Are you ready for the Bob Costas memoirs? Well, the renowned sports broadcaster is finally ready to write them. Richard Sandomir of the New York Times reported on Sunday that Costas has agreed to write his autobiography for HarperCollins.
“As you look at it, and you’re much closer to the end of the most prominent portion of my career than at the beginning, then a memoir makes sense,” Costas told Sandomir. “It just seemed to me like a good time to do it and I’d have more to say.”
As you would hope or expect, the memoir will span his entire career going back to his days calling games for the Eastern Hockey League and the St. Louis Spirits of the American Basketball Association. But obviously, Costas has much more to share from his 40 years in sports broadcasting, having covered Olympics, the NFL, NBA, and Major League Baseball. He has also scored memorable news-making interviews, such as his sit-down with disgraced Penn State assistant football coach Jerry Sandusky.
An interesting sidenote to the autobiography, especially from a sports media standpoint, is that Costas will be writing the book with Mike Lupica, the long time New York Daily News sports columnist and, more recently, the author of several sports-themed young adult novels. Lupica was reportedly part of a wave of layoffs at the Daily News, but given that he is still writing columns for the paper — 15 since reports of the layoffs, to be exact, including pieces published today, Oct. 19, and Sunday) — it appears that a renegotiation took place. That would presumably allow Lupica time to work with Costas on this book.

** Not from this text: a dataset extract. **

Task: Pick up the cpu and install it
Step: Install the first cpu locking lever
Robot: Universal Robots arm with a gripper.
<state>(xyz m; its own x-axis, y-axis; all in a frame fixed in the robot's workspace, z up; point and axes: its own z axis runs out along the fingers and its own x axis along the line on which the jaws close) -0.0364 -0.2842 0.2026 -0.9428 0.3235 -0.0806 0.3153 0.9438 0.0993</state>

As Costas told Sandomir, Lupica has a distinct, authoritative view that would ideally come across in the writing, but the trick will be for the voice to sound more like the subject’s than the co-author’s. But both parties surely know what the situation is. This is Costas’ autobiography, not a Lupica biography of Costas.
Costas had signed an agreement with a publisher to write a memoir back in 1997, but ultimately decided that it was too soon for a look back at his broadcasting career. He instead wrote a book about baseball, Fair Ball, which was published in 2000. HarperCollins had been in touch with Costas in recent years to write a book about how much the media has changed with the advent of the Internet. When the publisher’s executive editor David Hirshey heard that Costas was working on a project with Lupica, he pursued the project. Given everyone involved, you would think the Internet’s effect on media would be a component of this upcoming book.
The timing of Costas finally deciding it was time to write his memoir would seem to be influenced by the recent release of Al Michaels’ career-spanning autobiography, You Can’t Make This Up, which was a New York Times best-seller and just published in paperback. Obviously, the success of Michaels’ book proved there is an appetite among fans of sports and sports broadcasting for such material, and Costas could arguably write an account that’s just as, if not more, compelling. But Costas insists that Michaels did not influence his decision to write his autobiography now.